We hold that the "judgment" in the present case is fatally defective and for that reason, there is no judgment in the case.
In briefs before this Court the plaintiffs raise the same argument raised below concerning the motion to reform the first "judgment." In addition, they ask this Court to dismiss the appeals from the first "judgment" and to recognize the second "judgment" as valid, subject to remand for the computation of costs, fees and interest. On the other hand, the defendants, in brief to this Court, ask that we reject the plaintiffs' request to view the second "judgment" as valid.
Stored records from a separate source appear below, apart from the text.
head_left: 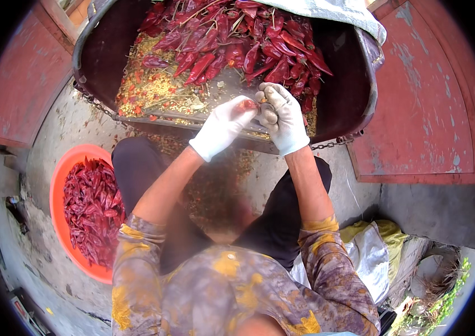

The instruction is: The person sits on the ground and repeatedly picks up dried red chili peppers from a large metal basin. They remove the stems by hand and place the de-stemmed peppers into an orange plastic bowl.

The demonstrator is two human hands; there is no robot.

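Note:
My left hand (230,122) and my right hand (282,115), both in white work gloves, meet at the fingertips over the near edge of a wooden board (237,90). Right-hand fingers are curled in, their tips grimy. A reddish patch marks the left glove near the thumb; whether it is a stain or a pepper piece is unclear. What lies between the fingertips is mostly hidden. Just beyond my hands, dried red chilli peppers (237,50) with stems are heaped on the board. Yellow seeds (153,90) and red flakes cover its left side.
The board sits in a dark open-topped cart tub (348,84) with chains (332,145) below its rim. An orange basin (58,201) of chillies stands left of my knee. White cloth (330,10) drapes the far rim. Sacks (367,256) lie at right. Red painted panels (422,96) flank the tub.

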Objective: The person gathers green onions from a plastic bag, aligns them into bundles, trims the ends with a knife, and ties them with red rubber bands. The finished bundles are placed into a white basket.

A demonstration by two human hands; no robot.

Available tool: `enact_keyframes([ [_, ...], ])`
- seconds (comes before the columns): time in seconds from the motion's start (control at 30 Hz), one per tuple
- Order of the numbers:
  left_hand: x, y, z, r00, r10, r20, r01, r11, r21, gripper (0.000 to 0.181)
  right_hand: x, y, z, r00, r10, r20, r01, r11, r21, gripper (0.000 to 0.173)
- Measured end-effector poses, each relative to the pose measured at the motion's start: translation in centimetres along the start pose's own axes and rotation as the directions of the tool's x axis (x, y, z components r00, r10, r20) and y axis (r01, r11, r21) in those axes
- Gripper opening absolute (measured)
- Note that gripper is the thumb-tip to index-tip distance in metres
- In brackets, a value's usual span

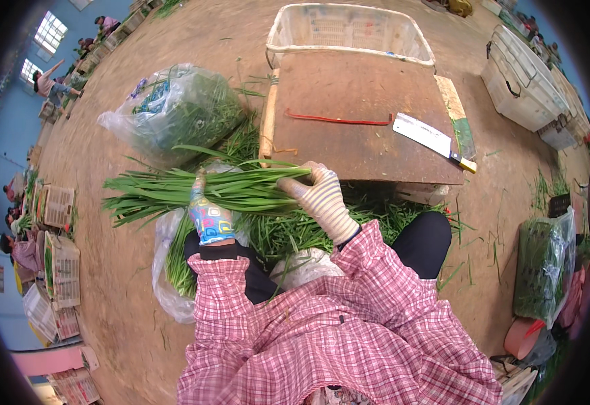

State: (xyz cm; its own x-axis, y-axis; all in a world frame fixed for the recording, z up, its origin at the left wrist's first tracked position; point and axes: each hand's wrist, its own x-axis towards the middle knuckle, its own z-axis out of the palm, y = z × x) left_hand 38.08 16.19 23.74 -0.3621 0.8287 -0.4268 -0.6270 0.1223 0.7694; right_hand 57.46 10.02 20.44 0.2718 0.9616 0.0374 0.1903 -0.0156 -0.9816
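A bundle of long, flat green leaves, which look like garlic chives [244, 190], lies level across my hands above my lap. My left hand [209, 212], in a patterned glove, grips it around the middle. My right hand [325, 197], in a striped knit glove, holds the stem ends between thumb and fingers. Just beyond that hand is the front edge of a brown wooden board [355, 147]. A cleaver [421, 134] with a yellow-and-black handle lies on the board's right side, and a red strip [340, 119] lies to its left.
Loose leaves [295, 233] are heaped below the board between my knees. More chives [181, 266] lie in an open plastic bag at left. A stuffed clear bag [183, 111] sits left of the board. Behind it stands a white crate [350, 28]; stacked crates [525, 76] stand right.
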Motion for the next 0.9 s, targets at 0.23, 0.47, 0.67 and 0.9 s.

Alternatively, should the second "judgment" be "resurrected," the defendants request a remand in order to perfect an appeal. Finally, the defendants request in the alternative that this Court decide the merits issues raised by both sides, and render a judgment that is just and proper on the record.
In the similar case of Fournet v. Smith, 06-1075 (La.App. 1 Cir. 5/4/07), 2007 WL 1300943 (unpublished) the First Circuit dismissed the appeal and the answer to the appeal because the record did not contain a valid, final judgment and the court lacked appellate jurisdiction. Instead, the jury answered interrogatories making factual findings and assessment of damages. The trial judge incorporated the jury verdict into its judgment and ordered, adjudged, and decreed that the verdict be made the judgment of the court. The First Circuit concluded that the judgment was invalid because it did not identify the defendants who were cast in judgment nor did it order any of the defendants to make a payment of money to the plaintiff. The
The Fournet court also pointed out that only judgments are made executory in Louisiana courts. See: La.C.C.P. art. 2781 et. seq. 2007 WL 1300943, *2, n. 2.
In the instant case, the plaintiffs appealed the alleged October 5, 2009 "judgment" and the trial judge's November 30, 2009 post-trial rulings denying its motion to reform the October 5, 2009 alleged "judgment" and the trial judge's recognizing the October 14, 2009 judgment to be a nullity. That recognition was based on the parties' and the trial judge's erroneous belief that the October 5, 2009 alleged "judgment" was valid and no substantive change could be made absent a timely motion for new trial or appeal. In recognizing the nullity, the trial judge was recognizing the validity of the first "judgment."
As in Fournet, the October 5, 2009 "judgment" is not a final valid judgment. Also, the post-trial rulings denying the motion to reform the alleged judgment on the basis it was a nullity are interlocutory and are not part of an unrestricted appeal from a valid final judgment.
Therefore, we dismiss all appeals presently before this court.
Since this court lacks jurisdiction in the absence of a final appealable judgment, these appeals are dismissed. Once a valid final judgment has been signed, new appeals may be filed. We hereby reserve to any party the right to request that this case be placed on the first available docket once the record of the new appeal is lodged and briefs are filed.